The barracks were huge, dirty, and louse-ridden; we sat about on the floor or sprawled over the stained tables playing cards, or sang and waited for a chance to sneak into town. There were a lot of soldiers waiting there, and the city was off limits. The first two days we tried to slip out, but they caught us, and we were given KP duty and had to carry the heavy scalding coffee urns and unload the bread, while a paymaster, wearing a magnificent fur coat intended for the front lines, stood by counting to see that no one pinched a loaf, and to us it looked as though the paymaster was concerned less with paying than with counting. The sky was still cloudy and dark over Odessa, and the sentries sauntered up and down in front of the black, grimy barrack walls.
The third day we waited till it was quite dark and then simply walked to the gates; when the sentry stopped us we said “Seltchini Commando,” and he let us through.
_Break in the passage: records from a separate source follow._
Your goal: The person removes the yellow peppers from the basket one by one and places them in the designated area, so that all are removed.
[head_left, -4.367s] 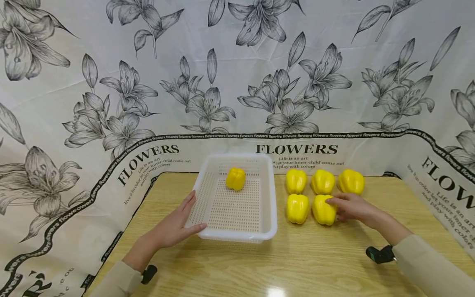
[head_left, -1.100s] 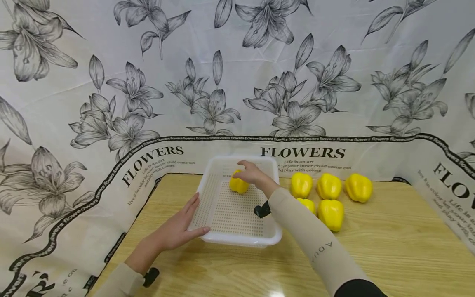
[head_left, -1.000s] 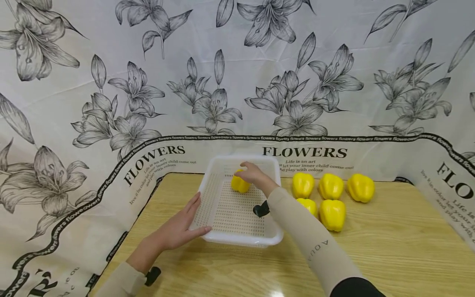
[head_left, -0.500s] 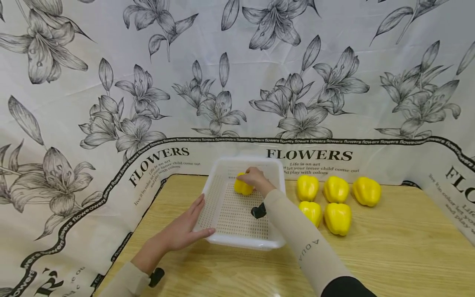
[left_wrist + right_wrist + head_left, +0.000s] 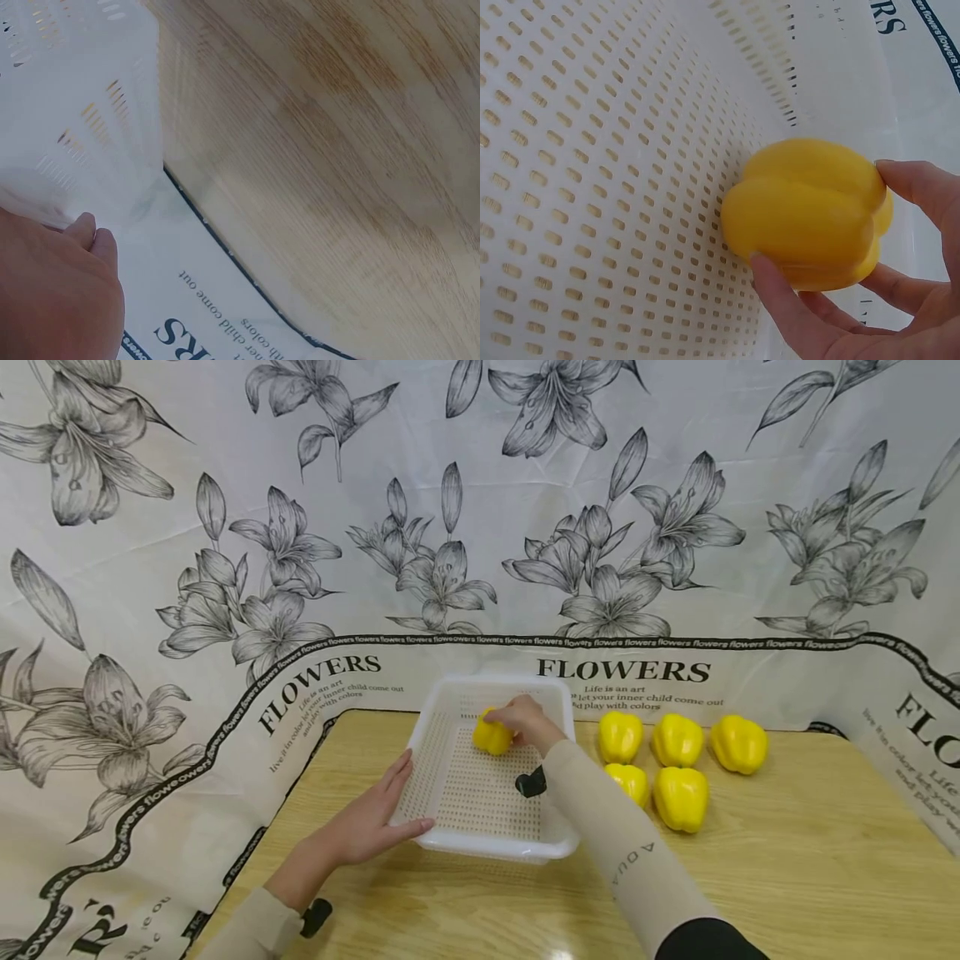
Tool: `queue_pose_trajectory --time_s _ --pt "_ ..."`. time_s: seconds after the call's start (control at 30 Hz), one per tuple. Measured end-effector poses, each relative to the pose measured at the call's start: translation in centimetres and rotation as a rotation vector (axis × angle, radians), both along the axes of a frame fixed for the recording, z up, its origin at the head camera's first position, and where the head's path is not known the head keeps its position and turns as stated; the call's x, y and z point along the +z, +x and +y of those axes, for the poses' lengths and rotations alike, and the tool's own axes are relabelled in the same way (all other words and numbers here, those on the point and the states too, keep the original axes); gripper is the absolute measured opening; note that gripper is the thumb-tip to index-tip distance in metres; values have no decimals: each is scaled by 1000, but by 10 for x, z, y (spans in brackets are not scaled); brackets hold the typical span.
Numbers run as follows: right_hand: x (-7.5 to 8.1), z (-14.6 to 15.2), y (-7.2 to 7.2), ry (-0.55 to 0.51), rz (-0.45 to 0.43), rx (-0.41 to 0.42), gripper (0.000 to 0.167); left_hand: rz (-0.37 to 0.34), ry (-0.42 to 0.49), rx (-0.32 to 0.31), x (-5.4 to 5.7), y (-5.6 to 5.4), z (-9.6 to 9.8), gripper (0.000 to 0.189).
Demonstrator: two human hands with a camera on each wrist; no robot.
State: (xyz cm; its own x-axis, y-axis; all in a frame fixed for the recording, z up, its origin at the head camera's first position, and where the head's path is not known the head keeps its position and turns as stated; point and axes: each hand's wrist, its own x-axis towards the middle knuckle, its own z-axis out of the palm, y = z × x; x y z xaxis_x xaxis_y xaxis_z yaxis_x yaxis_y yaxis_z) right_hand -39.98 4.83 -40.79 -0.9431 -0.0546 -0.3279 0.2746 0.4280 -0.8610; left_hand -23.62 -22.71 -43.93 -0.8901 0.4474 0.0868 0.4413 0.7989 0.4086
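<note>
A yellow bell pepper (image 5: pixel 491 733) lies inside the white perforated basket (image 5: pixel 487 847), towards its back. My right hand (image 5: pixel 521 720) reaches in and grips it from the right. In the right wrist view, the fingers (image 5: pixel 922 187) spread around one end of the pepper (image 5: pixel 802 217), close to the slotted basket floor (image 5: pixel 592 187). My left hand (image 5: pixel 367 822) rests on the basket's front left corner, fingers stretched along the left side and thumb on the front rim. The left wrist view shows its fingertips (image 5: pixel 101 238) against the basket's outer wall (image 5: pixel 120 150).
Several yellow bell peppers (image 5: pixel 678 741) stand in two rows on the wooden table (image 5: pixel 810 843) right of the basket. My right forearm partly covers one front pepper (image 5: pixel 628 783). A flower-printed cloth (image 5: pixel 420 568) hangs behind and along the sides.
My right hand has left the front-row pepper on the table and moved left into the basket, closing round the pepper there. My left hand has stayed on the basket corner.
</note>
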Motion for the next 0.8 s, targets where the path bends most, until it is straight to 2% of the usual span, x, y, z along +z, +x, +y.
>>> queue_pose_trajectory --time_s 0.17,0.43,0.8 --pt "7 5 7 -48 2 -1 59 8 4 -2 2 -1 0 108" --pt "11 12 12 -115 -59 41 68 -12 19 -2 3 -2 -1 108" --pt "1 17 16 -86 -63 51 60 -14 29 0 0 0 1 107"
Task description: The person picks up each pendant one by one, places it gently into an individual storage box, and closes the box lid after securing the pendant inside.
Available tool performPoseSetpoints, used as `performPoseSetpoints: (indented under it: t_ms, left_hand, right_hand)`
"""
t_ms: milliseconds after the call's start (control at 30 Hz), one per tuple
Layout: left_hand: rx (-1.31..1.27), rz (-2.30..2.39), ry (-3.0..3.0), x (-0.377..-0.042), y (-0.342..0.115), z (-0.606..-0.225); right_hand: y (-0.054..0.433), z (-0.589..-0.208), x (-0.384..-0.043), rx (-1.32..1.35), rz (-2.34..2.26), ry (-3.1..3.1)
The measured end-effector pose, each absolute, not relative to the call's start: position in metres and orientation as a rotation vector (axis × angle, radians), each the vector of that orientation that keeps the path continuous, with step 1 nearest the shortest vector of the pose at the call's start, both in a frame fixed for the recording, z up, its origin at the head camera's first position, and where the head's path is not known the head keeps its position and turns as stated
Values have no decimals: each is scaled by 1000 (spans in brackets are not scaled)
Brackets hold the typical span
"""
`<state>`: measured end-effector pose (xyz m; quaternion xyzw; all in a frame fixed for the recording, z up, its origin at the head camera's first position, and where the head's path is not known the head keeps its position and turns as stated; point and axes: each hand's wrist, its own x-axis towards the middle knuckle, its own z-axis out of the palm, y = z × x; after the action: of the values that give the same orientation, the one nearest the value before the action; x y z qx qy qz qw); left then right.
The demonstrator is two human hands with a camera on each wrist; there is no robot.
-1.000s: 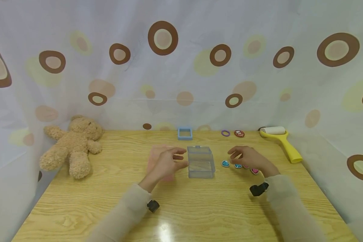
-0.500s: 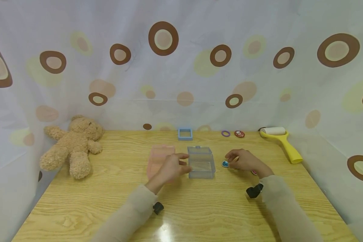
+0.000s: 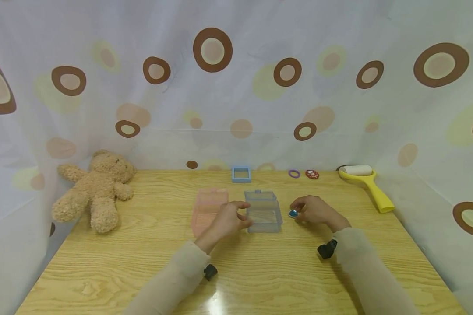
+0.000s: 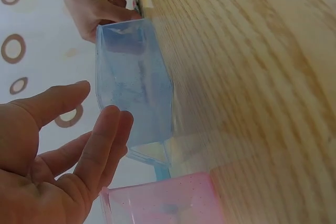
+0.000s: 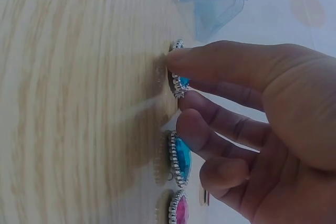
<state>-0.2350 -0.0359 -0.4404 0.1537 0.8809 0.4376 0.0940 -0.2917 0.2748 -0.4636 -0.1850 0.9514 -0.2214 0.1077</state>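
My right hand pinches a blue gem with a beaded silver rim between thumb and fingers, low at the tabletop. In the right wrist view another blue gem and a pink gem lie under the curled fingers; the head view hides them behind the hand. My left hand, fingers extended and parted, is at the left side of a clear blue box with its lid up. Whether the fingertips touch it, I cannot tell. Partly behind that hand stands a clear pink box, its lid also raised.
At the back are a blue square frame, a purple ring and a red patterned disc. A yellow-handled lint roller lies to the right, a teddy bear to the left. A dotted curtain encloses the table.
My right hand has come down and left onto the nearest blue gem and pinched it. The left hand has moved right, towards the blue box, which has shifted slightly right.
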Motion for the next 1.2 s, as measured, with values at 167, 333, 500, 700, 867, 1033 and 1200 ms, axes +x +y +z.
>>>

There were three of us, Kurt, Erich, and myself, and we walked along very slowly. It was only four o’clock and already quite dark. All we had really wanted was to get outside those great, black, grimy walls, and now that we were outside we would almost rather have been inside again. We hadn’t been in the army more than eight weeks and were very scared, but we also knew that if we had been inside again we would most certainly have wanted to get out, and then it would have been impossible, and it was only four o’clock, and we couldn’t sleep because of the lice and the singing, and also because we dreaded and at the same time hoped that the next morning might bring good flying weather, and they would fly us out to the Crimea, where we were supposed to die. We didn’t want to die, and we didn’t want to go to the Crimea, but neither did we want to spend the whole day cooped up in those grimy, black barracks that smelled of ersatz coffee and where they were forever unloading bread for the front and where paymasters in coats intended for the front lines stood around and counted to see that no one pinched a loaf.